In response to this article on The New Republic wherein the author, Amitai Etzioni, tries to convince me that virtual strip searches are good for me and you:
I say, not so fast!
Having recently endured a virtual strip search by inadvertently stepping into a shorter security line, I can tell you that facts aside, one does not feel one bit safer because of this technology. I am a 66 year old grandmother with auburn hair and blue eyes. I am most likely not ever going to wear exploding underwear. As I stood under a black arc of metal in front of hundreds of other people and I raised my arms overhead and placed my feet wide apart so the machine could decode my body felt totally invasive.
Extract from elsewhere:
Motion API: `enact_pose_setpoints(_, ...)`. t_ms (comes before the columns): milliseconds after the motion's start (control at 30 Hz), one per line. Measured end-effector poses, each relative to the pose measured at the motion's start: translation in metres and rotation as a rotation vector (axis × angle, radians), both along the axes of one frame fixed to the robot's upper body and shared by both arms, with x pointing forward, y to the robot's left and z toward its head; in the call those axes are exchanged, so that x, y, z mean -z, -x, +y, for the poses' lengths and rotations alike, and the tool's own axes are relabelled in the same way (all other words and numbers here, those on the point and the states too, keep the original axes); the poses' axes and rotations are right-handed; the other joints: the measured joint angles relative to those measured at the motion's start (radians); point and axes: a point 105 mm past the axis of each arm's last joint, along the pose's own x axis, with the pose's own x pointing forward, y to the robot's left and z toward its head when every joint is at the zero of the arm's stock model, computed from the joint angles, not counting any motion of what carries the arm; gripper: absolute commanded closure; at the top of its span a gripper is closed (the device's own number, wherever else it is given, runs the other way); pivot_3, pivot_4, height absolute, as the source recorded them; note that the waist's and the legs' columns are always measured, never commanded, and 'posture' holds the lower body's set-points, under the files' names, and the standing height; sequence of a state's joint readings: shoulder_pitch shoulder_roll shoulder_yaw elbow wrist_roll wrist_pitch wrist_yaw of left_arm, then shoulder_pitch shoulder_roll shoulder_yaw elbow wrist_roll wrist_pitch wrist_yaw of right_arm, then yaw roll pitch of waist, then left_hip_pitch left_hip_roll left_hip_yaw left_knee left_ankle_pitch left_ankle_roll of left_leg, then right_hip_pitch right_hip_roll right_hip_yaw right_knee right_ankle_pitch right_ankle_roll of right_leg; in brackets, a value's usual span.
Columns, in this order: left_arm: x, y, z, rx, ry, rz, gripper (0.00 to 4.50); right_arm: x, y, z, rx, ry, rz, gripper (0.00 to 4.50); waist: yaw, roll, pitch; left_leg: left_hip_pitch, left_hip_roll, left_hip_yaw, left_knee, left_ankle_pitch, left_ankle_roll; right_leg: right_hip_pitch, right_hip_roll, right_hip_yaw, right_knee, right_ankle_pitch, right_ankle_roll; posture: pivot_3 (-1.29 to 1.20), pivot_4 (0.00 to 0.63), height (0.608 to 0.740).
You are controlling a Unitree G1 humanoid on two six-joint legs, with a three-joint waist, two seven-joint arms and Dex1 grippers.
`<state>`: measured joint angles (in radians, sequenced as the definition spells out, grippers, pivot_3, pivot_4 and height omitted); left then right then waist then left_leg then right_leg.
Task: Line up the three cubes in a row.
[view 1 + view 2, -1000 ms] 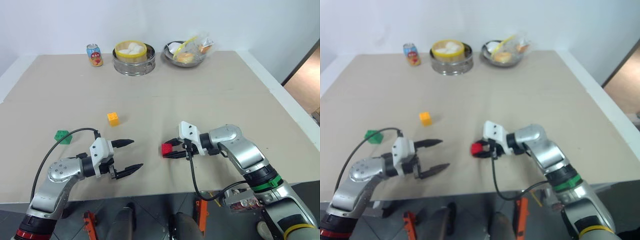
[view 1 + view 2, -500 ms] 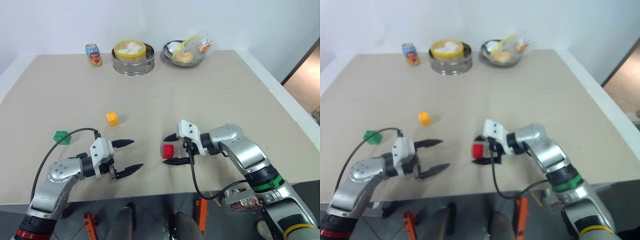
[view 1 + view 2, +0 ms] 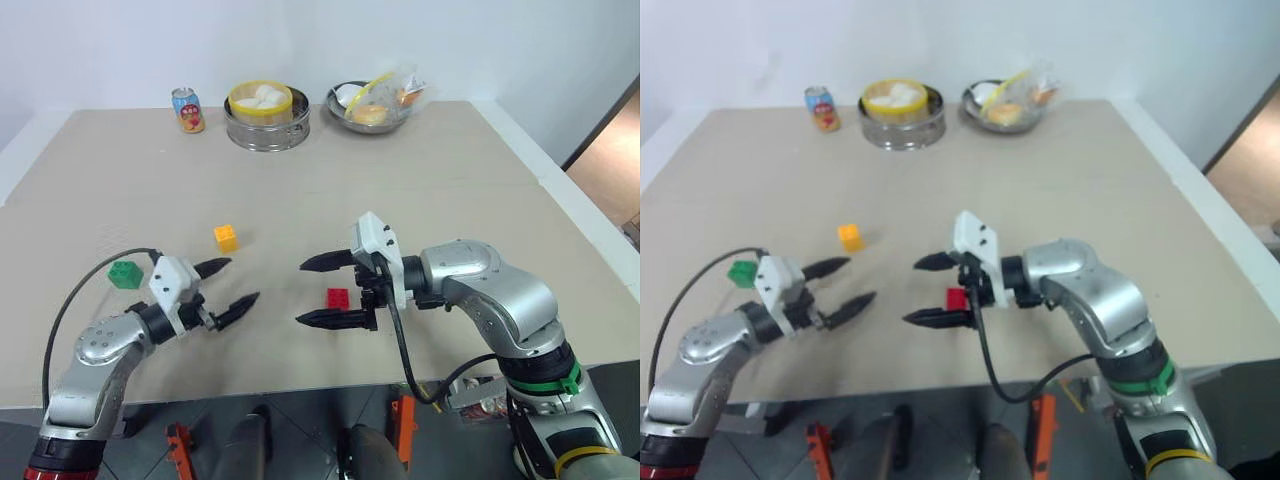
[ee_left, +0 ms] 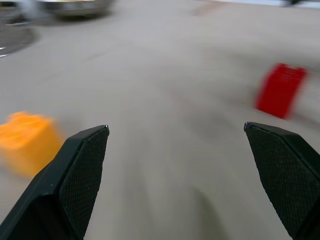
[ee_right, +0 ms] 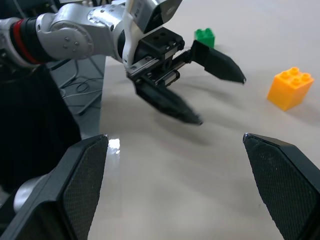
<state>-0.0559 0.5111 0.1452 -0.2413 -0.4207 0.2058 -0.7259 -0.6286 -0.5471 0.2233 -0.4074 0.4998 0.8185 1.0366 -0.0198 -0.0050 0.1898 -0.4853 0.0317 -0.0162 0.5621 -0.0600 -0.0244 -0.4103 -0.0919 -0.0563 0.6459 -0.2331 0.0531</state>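
Right claw [image 3: 312, 290] open, raised over red cube [image 3: 337, 298], studs up.

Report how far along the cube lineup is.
Done: the red cube lies on the table, free of the open right gripper. In hand: nothing; the left gripper is open too. Left: the yellow-orange cube and green cube sit apart, no row yet.

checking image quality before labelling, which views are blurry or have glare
Left wrist view: motion blur smears the orange cube and red cube. Right wrist view: mostly sharp, with a small glare patch on the table and slight blur on the left claw. Eye views: evenly lit, soft shadows.
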Motion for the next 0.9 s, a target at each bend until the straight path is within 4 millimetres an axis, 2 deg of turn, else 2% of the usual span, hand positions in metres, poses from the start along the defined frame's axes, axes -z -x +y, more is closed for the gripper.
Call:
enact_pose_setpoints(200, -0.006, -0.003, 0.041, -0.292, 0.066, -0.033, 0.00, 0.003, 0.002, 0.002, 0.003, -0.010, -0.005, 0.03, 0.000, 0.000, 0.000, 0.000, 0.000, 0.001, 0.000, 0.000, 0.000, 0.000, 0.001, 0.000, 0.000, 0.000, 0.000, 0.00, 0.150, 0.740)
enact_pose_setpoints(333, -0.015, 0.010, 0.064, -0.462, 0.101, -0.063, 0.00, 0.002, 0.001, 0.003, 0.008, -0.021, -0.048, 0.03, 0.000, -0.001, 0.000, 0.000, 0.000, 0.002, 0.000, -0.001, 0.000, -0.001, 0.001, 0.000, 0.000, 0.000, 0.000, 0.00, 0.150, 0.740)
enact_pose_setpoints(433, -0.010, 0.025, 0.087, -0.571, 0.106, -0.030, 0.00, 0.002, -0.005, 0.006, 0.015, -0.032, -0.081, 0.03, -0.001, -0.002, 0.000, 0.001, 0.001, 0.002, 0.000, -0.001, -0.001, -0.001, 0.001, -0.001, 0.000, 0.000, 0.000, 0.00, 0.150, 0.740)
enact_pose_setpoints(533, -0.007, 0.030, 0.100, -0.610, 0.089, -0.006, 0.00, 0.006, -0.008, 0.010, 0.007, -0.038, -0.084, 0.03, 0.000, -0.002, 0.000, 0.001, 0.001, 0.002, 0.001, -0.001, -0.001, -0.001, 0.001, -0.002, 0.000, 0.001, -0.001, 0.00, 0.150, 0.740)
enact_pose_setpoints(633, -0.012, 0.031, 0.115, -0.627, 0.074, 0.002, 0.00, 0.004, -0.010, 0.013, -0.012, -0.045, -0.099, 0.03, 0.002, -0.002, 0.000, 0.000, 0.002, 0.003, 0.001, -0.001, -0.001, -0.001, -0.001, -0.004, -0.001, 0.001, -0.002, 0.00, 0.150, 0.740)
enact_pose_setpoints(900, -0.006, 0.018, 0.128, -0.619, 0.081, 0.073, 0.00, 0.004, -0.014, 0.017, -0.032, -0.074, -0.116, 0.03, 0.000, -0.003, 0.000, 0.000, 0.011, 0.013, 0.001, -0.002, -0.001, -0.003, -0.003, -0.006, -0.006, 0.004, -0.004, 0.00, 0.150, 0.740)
Then I was instructed to take my place on a “holding” mat until some unseen Reader verified I was not a threat to my fellow passengers. All of this and I STILL had to remove my shoes, jacket and scarf before entering into the scanner! The process took at least twice as long as the normal security screening.
Despite all the indignity and delay, I am not convinced that some enterprising terrorist could not circumvent all this by simply going through a non-Xray security line. Or, by just being more clever than our technology. The issue is not privacy per se, but more of “Who do we think we are fooling?”
It just feels like more of the same: closing the barn door after the horses have all broken out and damaged the garden. Seriously, I am well aware of the risks hijackers and bombers pose. I have to ask myself are there any security measures we devise that are not subject to breaking by those who wish to harm us? Those who wish to will find a way: hijackers use box cutters so now you have to leave your nail clippers at home, explosives in shoes (make all passengers remove their foot ware), bombs in jockey shorts (x-ray everyone), bomb components in toothpaste tubes and shampoo bottles (toiletries all under 2 ounces and fit in a quart baggie), and so on and so on.
The world is not a safe place. Never has been, never wil be. Scanning grandmas will make us all “feel” safer, however. And, that is what is important, isn’t it?